(Study material begins)

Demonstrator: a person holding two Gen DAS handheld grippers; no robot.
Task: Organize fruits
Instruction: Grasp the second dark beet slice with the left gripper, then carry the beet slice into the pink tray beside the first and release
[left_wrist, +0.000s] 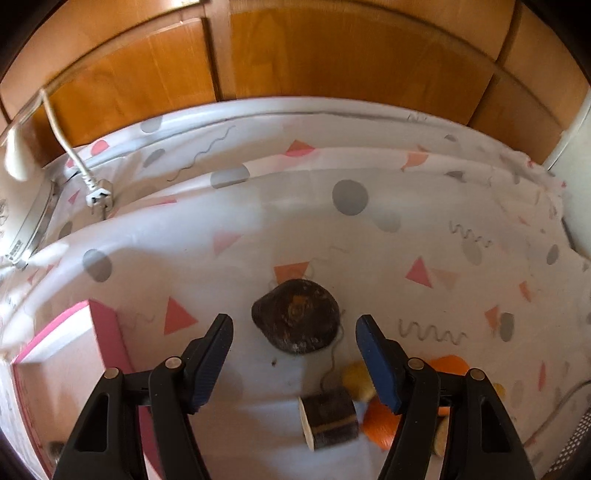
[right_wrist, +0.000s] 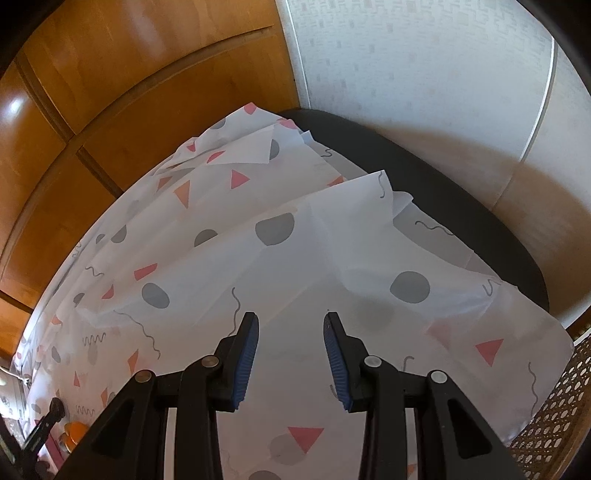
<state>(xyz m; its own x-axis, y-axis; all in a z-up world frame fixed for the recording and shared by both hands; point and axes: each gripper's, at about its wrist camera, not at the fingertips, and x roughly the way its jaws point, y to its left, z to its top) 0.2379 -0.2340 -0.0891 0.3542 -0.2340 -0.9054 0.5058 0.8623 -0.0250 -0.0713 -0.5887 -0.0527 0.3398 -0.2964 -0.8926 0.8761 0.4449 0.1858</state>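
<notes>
A patterned cloth (left_wrist: 369, 229) covers the table, a pink box (left_wrist: 107, 332) at eight o'clock. The dark round fruit (left_wrist: 295, 319) lies just ahead of the released left gripper (left_wrist: 294, 325); it should descend straddling it evenly before clenching. The right gripper (right_wrist: 291, 325) hangs empty, jaws narrow.

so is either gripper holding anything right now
No. The left gripper is open above the dark fruit, and the right gripper has only tablecloth beyond its jaws.
</notes>
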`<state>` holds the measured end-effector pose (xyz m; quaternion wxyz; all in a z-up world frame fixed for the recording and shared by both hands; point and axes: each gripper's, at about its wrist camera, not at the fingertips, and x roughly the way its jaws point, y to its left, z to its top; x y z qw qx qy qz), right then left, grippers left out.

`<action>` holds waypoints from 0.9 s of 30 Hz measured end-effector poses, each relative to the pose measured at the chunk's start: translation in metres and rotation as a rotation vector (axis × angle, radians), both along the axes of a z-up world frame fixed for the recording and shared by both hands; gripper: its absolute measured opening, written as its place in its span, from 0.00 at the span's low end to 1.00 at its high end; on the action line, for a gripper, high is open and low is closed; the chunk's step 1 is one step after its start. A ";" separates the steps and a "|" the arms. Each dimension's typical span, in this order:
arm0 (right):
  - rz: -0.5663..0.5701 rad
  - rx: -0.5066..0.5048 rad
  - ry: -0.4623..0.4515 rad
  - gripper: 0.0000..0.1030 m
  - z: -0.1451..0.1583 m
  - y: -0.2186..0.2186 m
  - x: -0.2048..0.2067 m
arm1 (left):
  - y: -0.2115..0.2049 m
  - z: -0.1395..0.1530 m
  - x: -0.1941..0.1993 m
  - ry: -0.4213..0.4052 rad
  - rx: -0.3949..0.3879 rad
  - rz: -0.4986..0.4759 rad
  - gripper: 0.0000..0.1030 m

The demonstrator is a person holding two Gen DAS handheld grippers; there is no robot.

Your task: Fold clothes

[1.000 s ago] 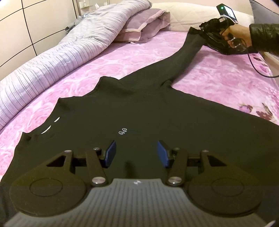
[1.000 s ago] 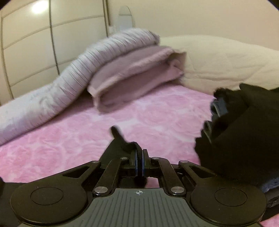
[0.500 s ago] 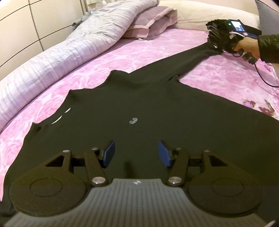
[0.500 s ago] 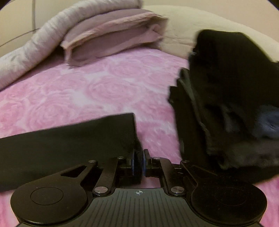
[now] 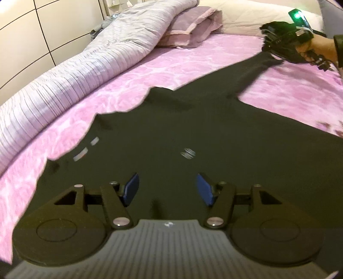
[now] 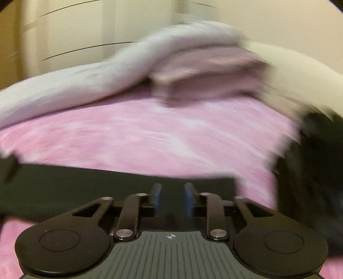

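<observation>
A black long-sleeved top (image 5: 193, 124) lies spread flat on the pink bed sheet (image 5: 150, 70), one sleeve (image 5: 253, 70) stretched toward the far right. My left gripper (image 5: 167, 188) is open and empty, low over the top's body near a small silver logo (image 5: 188, 153). My right gripper (image 6: 171, 199) is open, its blue pads just over the sleeve's cuff end (image 6: 107, 184); the sleeve lies flat across the sheet. In the left wrist view the right gripper (image 5: 278, 36) sits at the sleeve's end.
A rolled grey striped duvet (image 5: 85, 64) runs along the left. Mauve pillows (image 5: 193, 23) and a cream pillow (image 5: 246, 12) lie at the bed head. A heap of dark clothing (image 6: 315, 171) is at the right in the blurred right wrist view.
My right gripper has opened and let go of the sleeve cuff, which now lies flat on the sheet. The left gripper has shifted slightly over the top and stayed open.
</observation>
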<state>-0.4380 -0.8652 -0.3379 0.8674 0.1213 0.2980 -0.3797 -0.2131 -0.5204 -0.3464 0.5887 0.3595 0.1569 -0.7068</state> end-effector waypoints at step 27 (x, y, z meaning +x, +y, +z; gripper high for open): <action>0.243 0.018 0.250 0.00 -0.045 0.040 0.205 | -0.109 -0.033 0.110 0.046 -0.018 0.158 0.59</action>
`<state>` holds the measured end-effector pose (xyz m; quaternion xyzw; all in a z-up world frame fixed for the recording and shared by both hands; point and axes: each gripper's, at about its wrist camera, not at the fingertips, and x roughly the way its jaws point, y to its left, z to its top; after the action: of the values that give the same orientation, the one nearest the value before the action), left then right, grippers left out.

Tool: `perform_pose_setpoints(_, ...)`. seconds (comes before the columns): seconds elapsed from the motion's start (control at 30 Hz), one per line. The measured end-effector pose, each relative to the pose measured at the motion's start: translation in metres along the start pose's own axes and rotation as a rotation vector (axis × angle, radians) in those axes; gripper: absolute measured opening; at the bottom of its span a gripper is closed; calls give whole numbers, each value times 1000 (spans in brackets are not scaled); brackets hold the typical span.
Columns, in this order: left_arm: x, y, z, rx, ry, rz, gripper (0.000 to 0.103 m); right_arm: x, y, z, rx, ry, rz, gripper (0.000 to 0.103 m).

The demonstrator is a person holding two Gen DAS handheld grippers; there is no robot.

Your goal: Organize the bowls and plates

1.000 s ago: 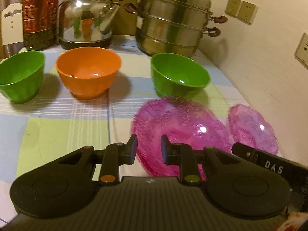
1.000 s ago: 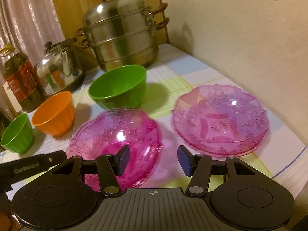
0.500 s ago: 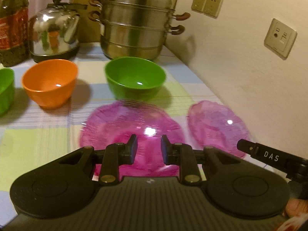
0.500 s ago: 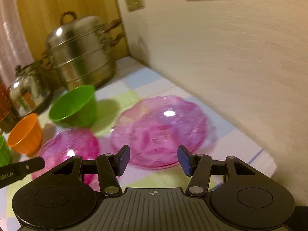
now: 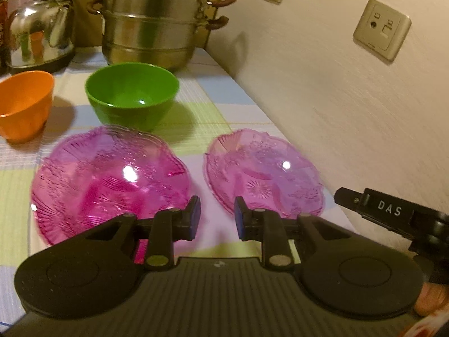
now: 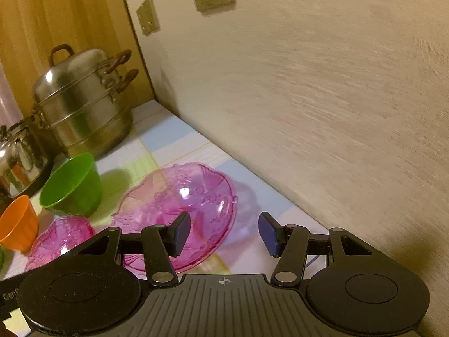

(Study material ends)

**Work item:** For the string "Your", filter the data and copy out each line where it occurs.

**Answer below:**
Your task: Fold clothes
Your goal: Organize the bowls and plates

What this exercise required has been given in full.